Scared you, didn't I?!
You thought I had forgotten the url to my blog, huh?
Let me just tell you that life is kicking my booty. We're surviving but not really having fun yet. Sam is a fabulously easy-going baby, but a 5 yr old, 4 yr old, 3 yr old, and a newborn....yep, kicking my booty!
I have lots of pictures to share from the last month that I've been gone but will save those for separate posts so it looks like I'm blogging again.
Along with life inside my own house wearing me out, our church family has been dealing with a lot lately too. My pastor's father (and close family friend) passed away about three months ago and then shortly after that, we found out a sweet, sweet close friend has colon and liver cancer and is now going through chemo.
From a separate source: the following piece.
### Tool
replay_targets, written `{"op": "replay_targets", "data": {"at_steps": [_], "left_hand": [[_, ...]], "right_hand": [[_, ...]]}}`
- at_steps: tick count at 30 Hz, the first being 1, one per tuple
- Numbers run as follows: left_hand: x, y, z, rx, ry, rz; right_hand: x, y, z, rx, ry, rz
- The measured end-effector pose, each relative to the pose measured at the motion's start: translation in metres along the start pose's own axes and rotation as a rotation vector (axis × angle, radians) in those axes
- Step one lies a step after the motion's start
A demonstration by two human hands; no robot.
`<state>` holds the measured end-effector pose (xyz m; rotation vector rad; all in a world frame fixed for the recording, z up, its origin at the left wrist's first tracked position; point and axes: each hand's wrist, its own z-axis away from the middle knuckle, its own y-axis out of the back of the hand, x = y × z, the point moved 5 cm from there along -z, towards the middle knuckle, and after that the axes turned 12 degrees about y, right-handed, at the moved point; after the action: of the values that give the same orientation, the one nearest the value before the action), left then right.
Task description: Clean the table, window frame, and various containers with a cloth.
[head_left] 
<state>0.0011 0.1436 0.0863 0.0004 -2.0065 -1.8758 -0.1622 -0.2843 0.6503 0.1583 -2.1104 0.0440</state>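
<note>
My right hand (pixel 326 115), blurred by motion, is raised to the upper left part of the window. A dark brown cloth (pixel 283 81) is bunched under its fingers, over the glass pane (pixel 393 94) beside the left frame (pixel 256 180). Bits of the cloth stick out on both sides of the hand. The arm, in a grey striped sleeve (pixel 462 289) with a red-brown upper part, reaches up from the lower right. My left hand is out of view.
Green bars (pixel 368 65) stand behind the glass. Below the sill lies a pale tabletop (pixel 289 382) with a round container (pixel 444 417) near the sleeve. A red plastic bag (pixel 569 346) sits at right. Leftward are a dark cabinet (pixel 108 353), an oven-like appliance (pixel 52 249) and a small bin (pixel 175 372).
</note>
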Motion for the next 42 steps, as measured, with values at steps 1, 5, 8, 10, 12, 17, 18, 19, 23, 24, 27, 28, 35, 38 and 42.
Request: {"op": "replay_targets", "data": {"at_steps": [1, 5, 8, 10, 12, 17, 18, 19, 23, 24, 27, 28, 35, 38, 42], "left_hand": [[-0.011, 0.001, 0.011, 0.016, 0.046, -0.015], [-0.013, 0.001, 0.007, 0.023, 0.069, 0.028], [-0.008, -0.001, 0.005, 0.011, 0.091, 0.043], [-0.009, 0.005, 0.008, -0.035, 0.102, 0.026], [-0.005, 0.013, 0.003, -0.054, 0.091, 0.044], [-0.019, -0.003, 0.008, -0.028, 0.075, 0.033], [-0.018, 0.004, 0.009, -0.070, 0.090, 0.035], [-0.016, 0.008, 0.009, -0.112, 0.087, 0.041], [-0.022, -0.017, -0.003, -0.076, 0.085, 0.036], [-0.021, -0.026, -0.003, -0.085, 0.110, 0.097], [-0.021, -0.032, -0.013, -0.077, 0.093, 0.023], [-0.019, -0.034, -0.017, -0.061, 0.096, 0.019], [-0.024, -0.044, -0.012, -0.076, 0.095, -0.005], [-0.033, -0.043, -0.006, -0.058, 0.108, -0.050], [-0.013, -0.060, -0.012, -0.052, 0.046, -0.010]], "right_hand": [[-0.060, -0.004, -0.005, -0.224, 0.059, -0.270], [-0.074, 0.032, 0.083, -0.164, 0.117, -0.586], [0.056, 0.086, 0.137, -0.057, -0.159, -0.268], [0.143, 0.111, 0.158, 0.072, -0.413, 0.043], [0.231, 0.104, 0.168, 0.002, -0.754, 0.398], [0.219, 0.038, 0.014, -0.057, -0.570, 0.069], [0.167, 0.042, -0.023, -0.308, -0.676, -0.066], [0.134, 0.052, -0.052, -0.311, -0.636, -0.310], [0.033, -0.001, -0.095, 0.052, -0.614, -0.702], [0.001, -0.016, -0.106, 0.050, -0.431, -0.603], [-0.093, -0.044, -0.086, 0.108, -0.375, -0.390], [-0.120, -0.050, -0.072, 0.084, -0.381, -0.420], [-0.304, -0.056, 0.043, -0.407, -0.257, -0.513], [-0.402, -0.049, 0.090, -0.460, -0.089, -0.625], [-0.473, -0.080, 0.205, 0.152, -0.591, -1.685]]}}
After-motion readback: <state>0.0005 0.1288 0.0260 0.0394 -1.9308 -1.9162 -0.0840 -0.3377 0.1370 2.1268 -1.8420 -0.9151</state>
As if that's not enough, my pastor's 17-year-old son died three weeks ago from injuries sustained in a car accident.
God has showed up amazingly within our church family.
I've definitely been saddened, disappointed, and even angry at God, but I know that God's will for my life is to be sanctified, be joyful always, pray continually, and give thanks in ALL circumstances (1 Thes. 4:3, 5:16-18). I exist for His glory, and even though it is hard to say, my children also exist for His glory.
I hold my children up to God with open hands wanting only His glory. I definitely could not have said that three weeks ago, but seeing my pastor praise God through the pain and wanting only His glory has taught me that God was waiting on me to surrender my hold on my children. They are not mine, they're God's. My single desire for their lives is to bring glory to God!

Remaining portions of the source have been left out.